What is needed - Restate the entries below exactly. Images are not part of the copy.

═════ Data section ═════

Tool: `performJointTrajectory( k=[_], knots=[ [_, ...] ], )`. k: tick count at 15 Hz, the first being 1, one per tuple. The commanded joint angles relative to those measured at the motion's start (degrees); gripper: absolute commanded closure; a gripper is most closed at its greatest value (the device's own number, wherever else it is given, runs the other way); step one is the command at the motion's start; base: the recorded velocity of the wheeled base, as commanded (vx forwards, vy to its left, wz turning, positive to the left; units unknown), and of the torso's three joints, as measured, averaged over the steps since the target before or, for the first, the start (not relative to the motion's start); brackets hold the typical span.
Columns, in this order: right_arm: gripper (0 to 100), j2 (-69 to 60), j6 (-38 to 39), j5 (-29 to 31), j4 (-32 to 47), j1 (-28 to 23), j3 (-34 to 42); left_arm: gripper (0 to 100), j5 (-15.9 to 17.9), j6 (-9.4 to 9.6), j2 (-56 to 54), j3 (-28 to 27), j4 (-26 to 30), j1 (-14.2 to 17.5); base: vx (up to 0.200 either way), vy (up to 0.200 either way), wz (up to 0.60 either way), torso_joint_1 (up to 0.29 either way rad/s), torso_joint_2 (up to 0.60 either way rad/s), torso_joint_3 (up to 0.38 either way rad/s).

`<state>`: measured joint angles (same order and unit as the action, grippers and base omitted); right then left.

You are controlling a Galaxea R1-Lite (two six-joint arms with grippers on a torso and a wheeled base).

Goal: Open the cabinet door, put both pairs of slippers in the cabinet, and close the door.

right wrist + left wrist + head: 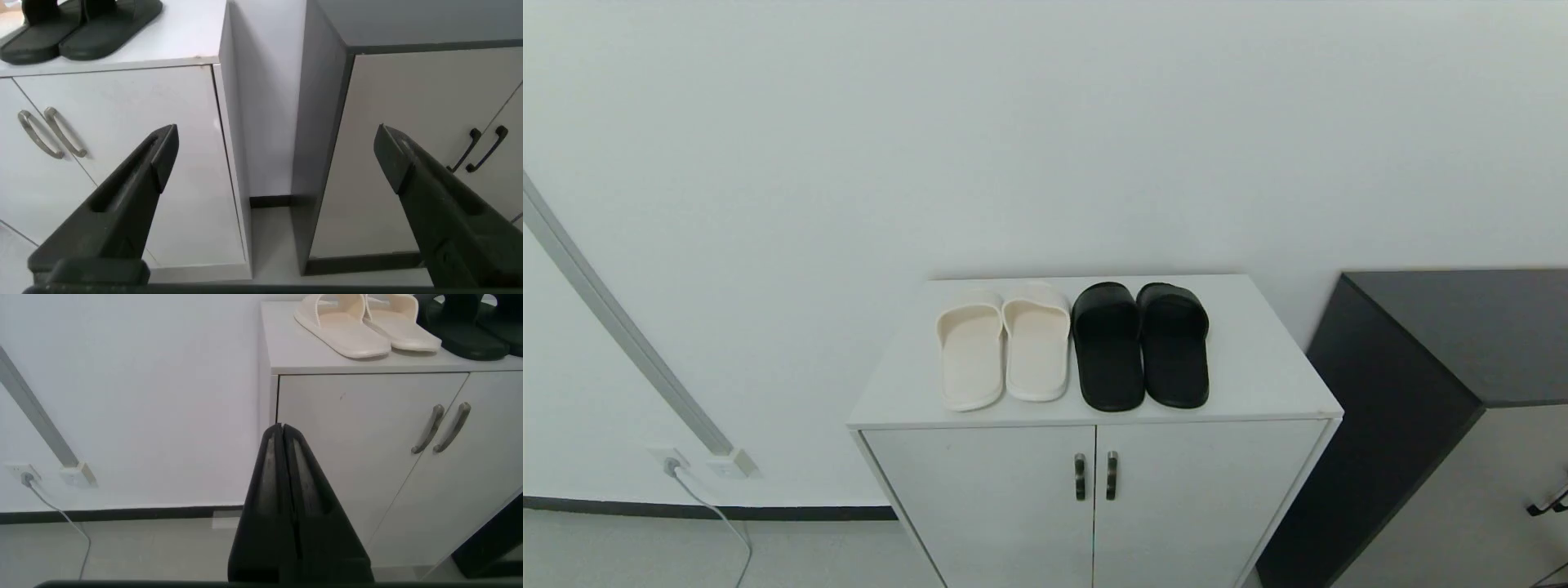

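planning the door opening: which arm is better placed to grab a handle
Right, probably. The right gripper has its jaws open facing the right door, its handle in sight; the left gripper has its jaws shut.

Setting: a plain indoor room, fitted out like an office or test space.

Indicators:
- A bare white wall (1045, 139), with a dark skirting strip (727, 512) above a light floor (621, 555).
- Surface-mounted cable trunking (613, 322) running diagonally down to a wall socket (670, 464), with a grey cable (723, 523) plugged in.

Furniture:
- A white two-door cabinet (980, 506) with metal bar handles (1081, 476). On its top stand a cream pair of slippers (1003, 347) and a black pair of slippers (1141, 345).
- A dark grey cabinet (1396, 425) just beside it.
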<state>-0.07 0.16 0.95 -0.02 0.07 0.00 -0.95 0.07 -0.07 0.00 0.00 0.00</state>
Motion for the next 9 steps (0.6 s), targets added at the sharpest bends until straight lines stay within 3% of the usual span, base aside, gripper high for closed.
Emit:
performJointTrajectory(
  k=[1,7,8,9],
  knots=[
    [0,0.07,0.19,-0.07,-0.06,0.01,0.0,100,0.07,0.01,0.07,0.0,0.0,0.0,0.0,0.0,0.0,0.0,0.0,0.0],
    [0,0.07,-0.25,0.28,-0.24,0.01,0.0,100,-0.02,0.01,0.07,0.0,0.0,0.0,0.0,0.0,0.0,0.0,0.0,0.0],
    [0,1.92,1.42,0.46,-2.96,0.01,-7.03,100,0.07,0.01,0.07,0.0,0.0,0.0,0.0,0.0,0.0,0.0,0.0,0.0],
    [0,9.57,9.51,1.16,-2.17,1.33,-20.92,100,0.16,0.19,0.07,0.0,0.0,0.0,0.0,0.0,0.0,0.0,0.0,0.0]
  ],
)
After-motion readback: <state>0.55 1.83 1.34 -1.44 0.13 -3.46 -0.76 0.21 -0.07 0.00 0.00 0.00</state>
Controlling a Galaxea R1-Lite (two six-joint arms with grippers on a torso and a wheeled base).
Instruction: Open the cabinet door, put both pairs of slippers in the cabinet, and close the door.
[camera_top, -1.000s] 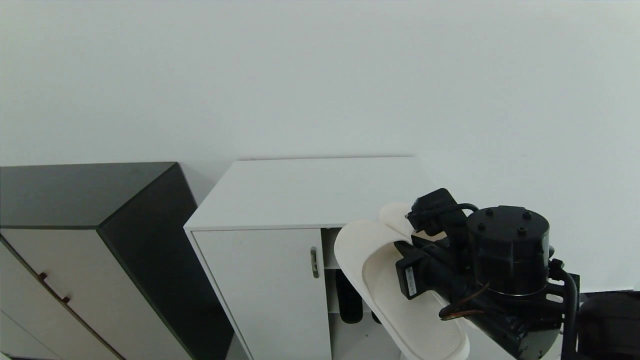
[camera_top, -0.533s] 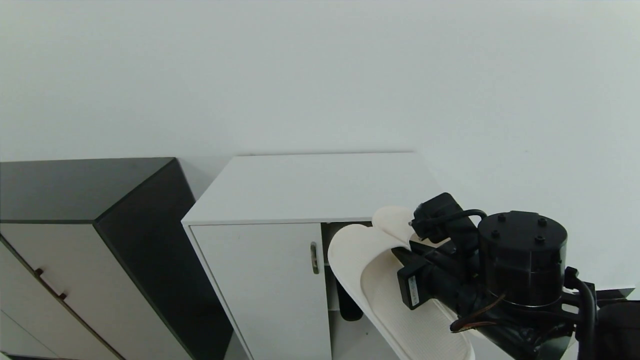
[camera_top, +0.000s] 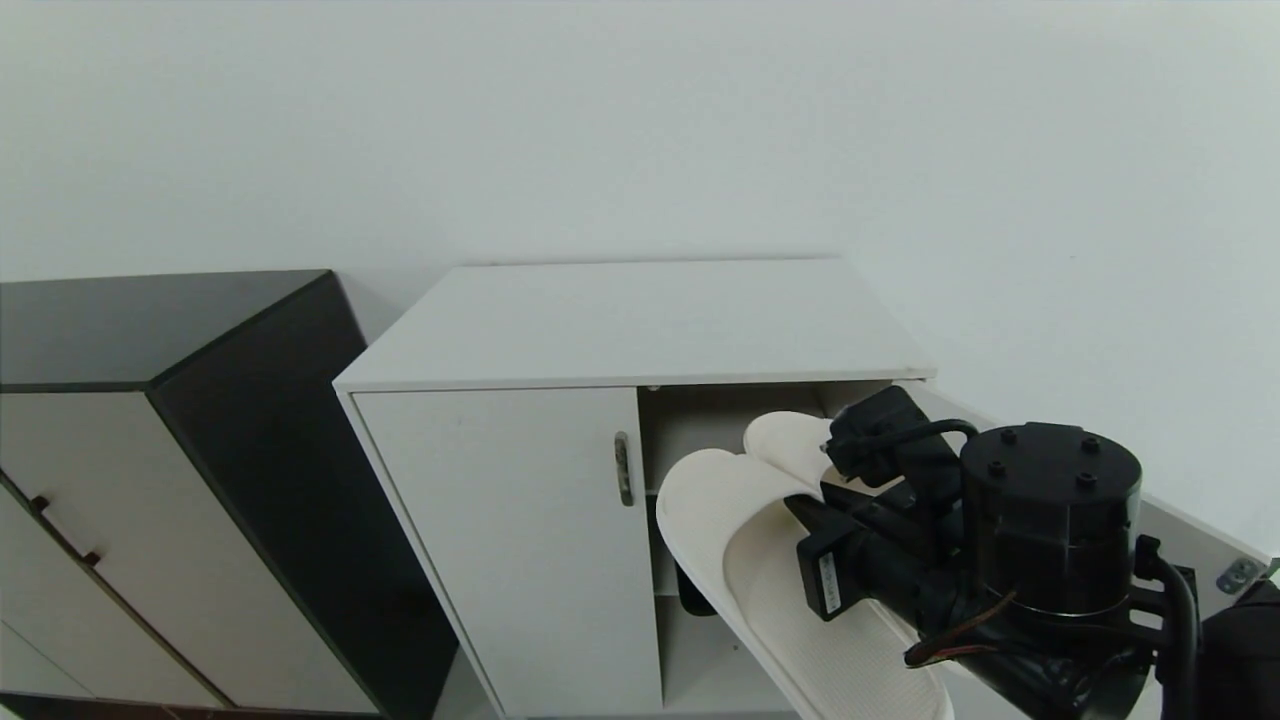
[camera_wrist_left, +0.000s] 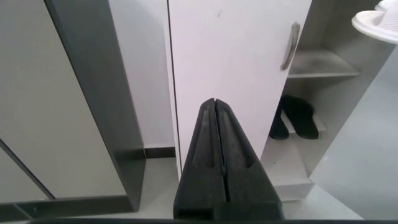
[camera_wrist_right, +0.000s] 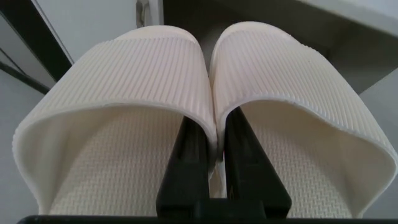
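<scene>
The pair of white slippers (camera_top: 720, 510) is pinched by the 2 adjoining strap sides, so both can be carried in 1 grasp. The toes are pointed at 11 o'clock toward the open right compartment of the white cabinet (camera_top: 640, 320). The right hand (camera_wrist_right: 214, 162) is closed narrowly on those straps. The black slippers (camera_wrist_left: 298, 115) are already laid inside. The left hand (camera_wrist_left: 214, 143) is pressed shut, with nothing held, before the closed left door (camera_top: 500, 520).

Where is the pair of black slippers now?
Left wrist view: the pair of black slippers lies inside the white cabinet, in its open right half, below its shelf, beside the closed door.
</scene>
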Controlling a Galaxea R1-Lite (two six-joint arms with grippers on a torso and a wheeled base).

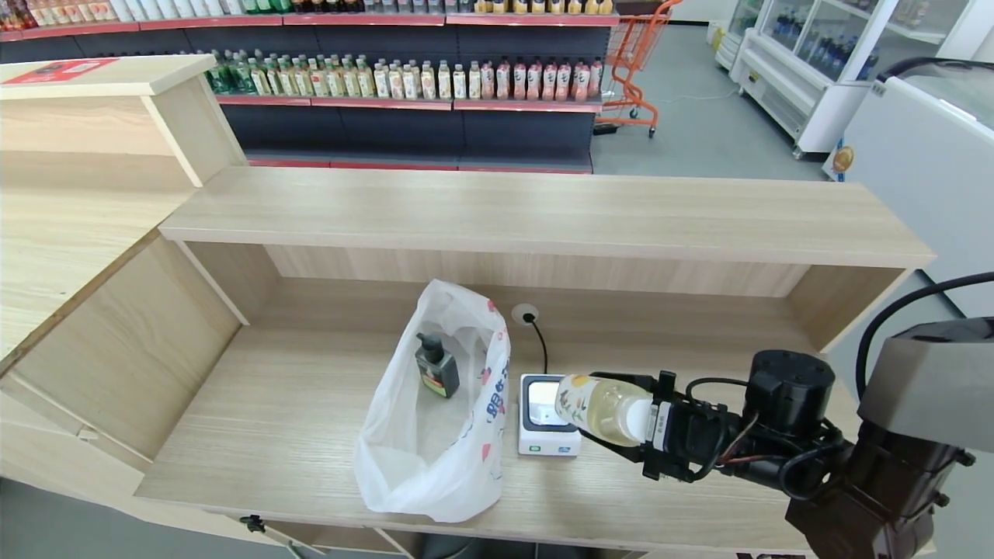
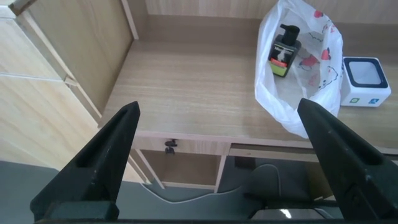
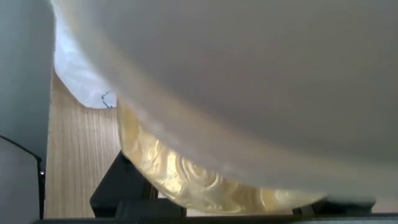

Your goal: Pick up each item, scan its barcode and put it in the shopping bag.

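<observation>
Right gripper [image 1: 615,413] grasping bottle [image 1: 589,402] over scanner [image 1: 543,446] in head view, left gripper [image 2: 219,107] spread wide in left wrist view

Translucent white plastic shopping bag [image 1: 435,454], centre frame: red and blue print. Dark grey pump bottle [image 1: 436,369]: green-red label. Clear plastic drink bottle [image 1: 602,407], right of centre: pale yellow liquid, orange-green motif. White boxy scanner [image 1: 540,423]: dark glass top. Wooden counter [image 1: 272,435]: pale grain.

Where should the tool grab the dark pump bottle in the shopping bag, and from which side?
Probably grip the dark pump bottle by its broad body below the pump head, coming down from above through the open mouth of the shopping bag. The bag's walls close off the bottle's sides.
</observation>
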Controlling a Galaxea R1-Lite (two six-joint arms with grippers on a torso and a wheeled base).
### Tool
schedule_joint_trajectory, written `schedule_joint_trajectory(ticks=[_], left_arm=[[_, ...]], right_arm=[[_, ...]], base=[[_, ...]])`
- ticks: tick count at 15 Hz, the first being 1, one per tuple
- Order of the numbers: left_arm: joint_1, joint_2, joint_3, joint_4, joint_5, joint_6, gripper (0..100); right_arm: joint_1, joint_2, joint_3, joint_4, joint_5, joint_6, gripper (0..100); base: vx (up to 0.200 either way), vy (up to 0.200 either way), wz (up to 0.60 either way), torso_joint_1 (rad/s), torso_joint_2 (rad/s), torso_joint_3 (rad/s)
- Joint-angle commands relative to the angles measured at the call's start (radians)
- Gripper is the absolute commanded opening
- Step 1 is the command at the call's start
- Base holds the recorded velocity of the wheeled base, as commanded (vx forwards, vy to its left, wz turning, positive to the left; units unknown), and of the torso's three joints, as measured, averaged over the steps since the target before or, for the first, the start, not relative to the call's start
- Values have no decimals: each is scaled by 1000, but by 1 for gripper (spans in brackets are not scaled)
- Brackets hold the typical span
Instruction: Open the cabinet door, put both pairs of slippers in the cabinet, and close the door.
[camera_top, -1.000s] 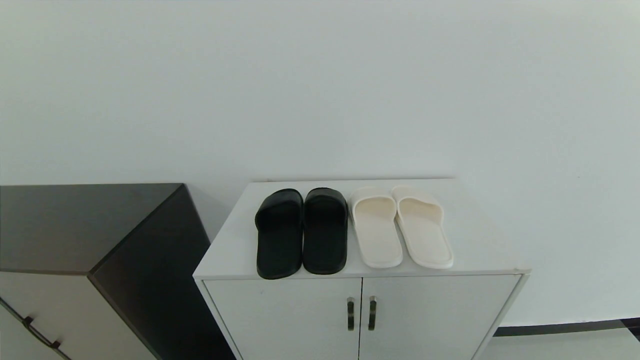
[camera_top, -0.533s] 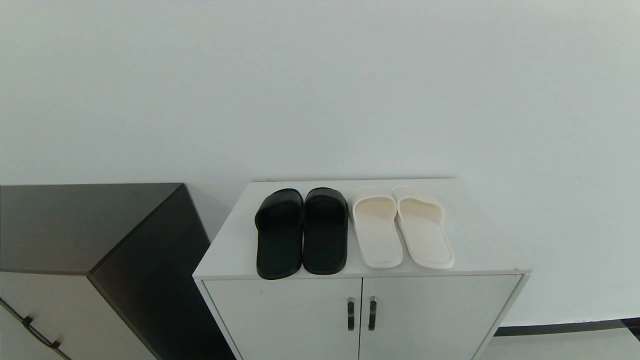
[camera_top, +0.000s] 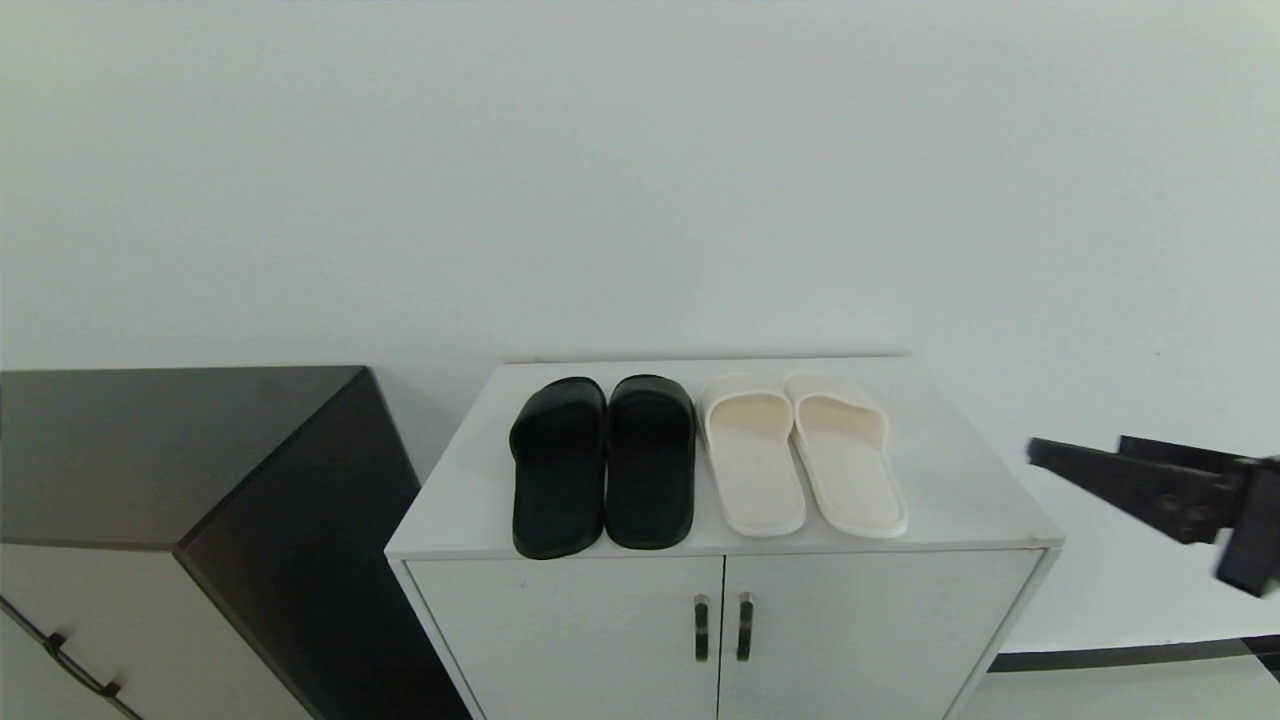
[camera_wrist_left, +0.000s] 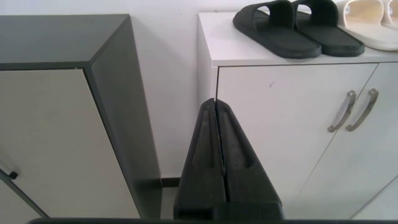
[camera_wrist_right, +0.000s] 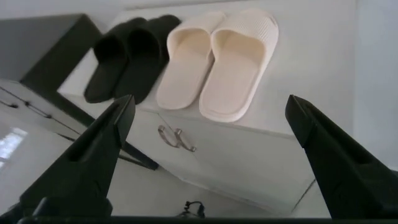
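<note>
Right gripper, wide open off the cabinet's right edge, should drop lower and pinch 1 door handle squarely.

Two pairs lined up atop the cabinet.
The left pair of slippers lies just beside the right pair of slippers, toes toward the wall. The door handles sit together below them. A second cabinet stands to the left; the right pincer hangs beyond the right edge.
</note>
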Motion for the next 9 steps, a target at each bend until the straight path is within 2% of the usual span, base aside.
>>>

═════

Reply to the exercise -
Tool: `performJointTrajectory( k=[_], knots=[ [_, ...] ], )`. k: tick count at 15 Hz, the first being 1, one per tuple. The commanded joint angles relative to those measured at the motion's start (degrees); gripper: absolute commanded closure; a gripper is most closed at its greatest value (the device's own number, wherever else it is given, runs the other way); step one is the command at the motion's start; base: the recorded velocity of the wheeled base, as commanded (vx forwards, vy to its left, wz turning, positive to the left; units unknown), and of the torso's three joints, as measured, averaged over the steps since the target before or, for the first, the start (not relative to the motion's start); brackets hold the typical span.
Columns, in this order: right_arm: gripper (0 to 100), j2 (-69 to 60), j6 (-38 to 39), j5 (-29 to 31), j4 (-32 to 47), j1 (-28 to 23), j3 (-34 to 42); left_arm: gripper (0 to 100), j5 (-15.9 to 17.9), j6 (-9.4 to 9.6), j2 (-56 to 54), j3 (-28 to 27), j4 (-26 to 30), j1 (-14.2 to 17.5); base: vx (up to 0.200 either way), vy (up to 0.200 either way), wz (up to 0.60 either way), torso_joint_1 (up to 0.29 either way rad/s), torso_joint_2 (up to 0.60 either way rad/s), torso_joint_3 (up to 0.38 either way rad/s).

`<state>`: measured joint angles (same order and unit as the action, grippers and base omitted); right then left.

You are controlling a Galaxea R1-Lite (two six-joint arms with grippers on a torso and a wheeled base).

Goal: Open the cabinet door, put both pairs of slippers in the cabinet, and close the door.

right wrist + left wrist + head: 

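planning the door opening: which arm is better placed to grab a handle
Right, probably. The right gripper has its jaws open facing the right door, its handle in sight; the left gripper has its jaws shut.

Setting: a plain indoor room, fitted out like an office or test space.

Indicators:
- A bare white wall (1045, 139), with a dark skirting strip (727, 512) above a light floor (621, 555).
- Surface-mounted cable trunking (613, 322) running diagonally down to a wall socket (670, 464), with a grey cable (723, 523) plugged in.

Furniture:
- A white two-door cabinet (980, 506) with metal bar handles (1081, 476). On its top stand a cream pair of slippers (1003, 347) and a black pair of slippers (1141, 345).
- A dark grey cabinet (1396, 425) just beside it.
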<state>-0.07 0.16 0.95 -0.02 0.07 0.00 -0.95 0.07 -0.07 0.00 0.00 0.00</state>
Motion for the next 9 steps (0.6 s), targets added at the sharpest bends until straight lines stay within 3% of the usual span, base aside, gripper high for closed.
Emit:
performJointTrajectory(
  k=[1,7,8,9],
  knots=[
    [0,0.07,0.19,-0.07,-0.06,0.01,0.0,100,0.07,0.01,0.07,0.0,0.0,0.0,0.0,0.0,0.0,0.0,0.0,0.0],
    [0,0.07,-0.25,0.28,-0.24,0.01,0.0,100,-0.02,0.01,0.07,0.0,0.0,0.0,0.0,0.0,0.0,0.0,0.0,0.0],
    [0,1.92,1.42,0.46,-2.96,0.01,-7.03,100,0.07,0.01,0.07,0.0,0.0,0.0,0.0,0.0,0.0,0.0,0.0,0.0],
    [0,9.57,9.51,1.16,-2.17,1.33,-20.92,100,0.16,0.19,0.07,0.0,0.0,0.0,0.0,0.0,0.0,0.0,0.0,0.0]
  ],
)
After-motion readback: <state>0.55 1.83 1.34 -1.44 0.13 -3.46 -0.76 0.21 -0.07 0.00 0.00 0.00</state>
Controlling a Galaxea R1-Lite (two six-joint arms with grippers on a torso and a wheeled base).
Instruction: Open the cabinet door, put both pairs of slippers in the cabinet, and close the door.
[camera_top, -1.000s] 
[camera_top, -0.533s] 
[camera_top, +0.000s] 
[camera_wrist_left, +0.000s] 
[camera_wrist_right, +0.000s] 
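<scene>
The pair of white slippers (camera_top: 720, 510) is pinched by the 2 adjoining strap sides, so both can be carried in 1 grasp. The toes are pointed at 11 o'clock toward the open right compartment of the white cabinet (camera_top: 640, 320). The right hand (camera_wrist_right: 214, 162) is closed narrowly on those straps. The black slippers (camera_wrist_left: 298, 115) are already laid inside. The left hand (camera_wrist_left: 214, 143) is pressed shut, with nothing held, before the closed left door (camera_top: 500, 520).

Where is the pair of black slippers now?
Left wrist view: the pair of black slippers lies inside the white cabinet, in its open right half, below its shelf, beside the closed door.
</scene>
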Controlling a Galaxea R1-Lite (two six-joint arms with grippers on a torso and a wheeled base).


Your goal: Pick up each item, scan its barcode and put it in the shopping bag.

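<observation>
Right gripper [image 1: 615,413] grasping bottle [image 1: 589,402] over scanner [image 1: 543,446] in head view, left gripper [image 2: 219,107] spread wide in left wrist view

Translucent white plastic shopping bag [image 1: 435,454], centre frame: red and blue print. Dark grey pump bottle [image 1: 436,369]: green-red label. Clear plastic drink bottle [image 1: 602,407], right of centre: pale yellow liquid, orange-green motif. White boxy scanner [image 1: 540,423]: dark glass top. Wooden counter [image 1: 272,435]: pale grain.

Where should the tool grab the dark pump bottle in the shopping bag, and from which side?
Probably grip the dark pump bottle by its broad body below the pump head, coming down from above through the open mouth of the shopping bag. The bag's walls close off the bottle's sides.
</observation>
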Controlling a Galaxea R1-Lite (two six-joint arms with grippers on a torso and a wheeled base).
### Tool
schedule_joint_trajectory, written `schedule_joint_trajectory(ticks=[_], left_arm=[[_, ...]], right_arm=[[_, ...]], base=[[_, ...]])`
- ticks: tick count at 15 Hz, the first being 1, one per tuple
- Order of the numbers: left_arm: joint_1, joint_2, joint_3, joint_4, joint_5, joint_6, gripper (0..100); right_arm: joint_1, joint_2, joint_3, joint_4, joint_5, joint_6, gripper (0..100); base: vx (up to 0.200 either way), vy (up to 0.200 either way), wz (up to 0.60 either way), torso_joint_1 (rad/s), torso_joint_2 (rad/s), torso_joint_3 (rad/s)
- Joint-angle commands relative to the angles measured at the call's start (radians)
- Gripper is the absolute commanded opening
- Step 1 is the command at the call's start
- Base holds the recorded velocity of the wheeled base, as commanded (vx forwards, vy to its left, wz turning, positive to the left; units unknown), and of the torso's three joints, as measured, averaged over the steps since the target before or, for the first, the start, not relative to the call's start
- Values have no decimals: each is scaled by 1000, but by 1 for gripper (spans in brackets are not scaled)
- Brackets hold the typical span
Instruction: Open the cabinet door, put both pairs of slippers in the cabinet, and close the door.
[camera_top, -1.000s] 
[camera_top, -0.533s] 
[camera_top, +0.000s] 
[camera_wrist_left, +0.000s] 
[camera_wrist_right, +0.000s] 
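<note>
Right gripper, wide open off the cabinet's right edge, should drop lower and pinch 1 door handle squarely.

Two pairs lined up atop the cabinet.
The left pair of slippers lies just beside the right pair of slippers, toes toward the wall. The door handles sit together below them. A second cabinet stands to the left; the right pincer hangs beyond the right edge.
</note>
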Motion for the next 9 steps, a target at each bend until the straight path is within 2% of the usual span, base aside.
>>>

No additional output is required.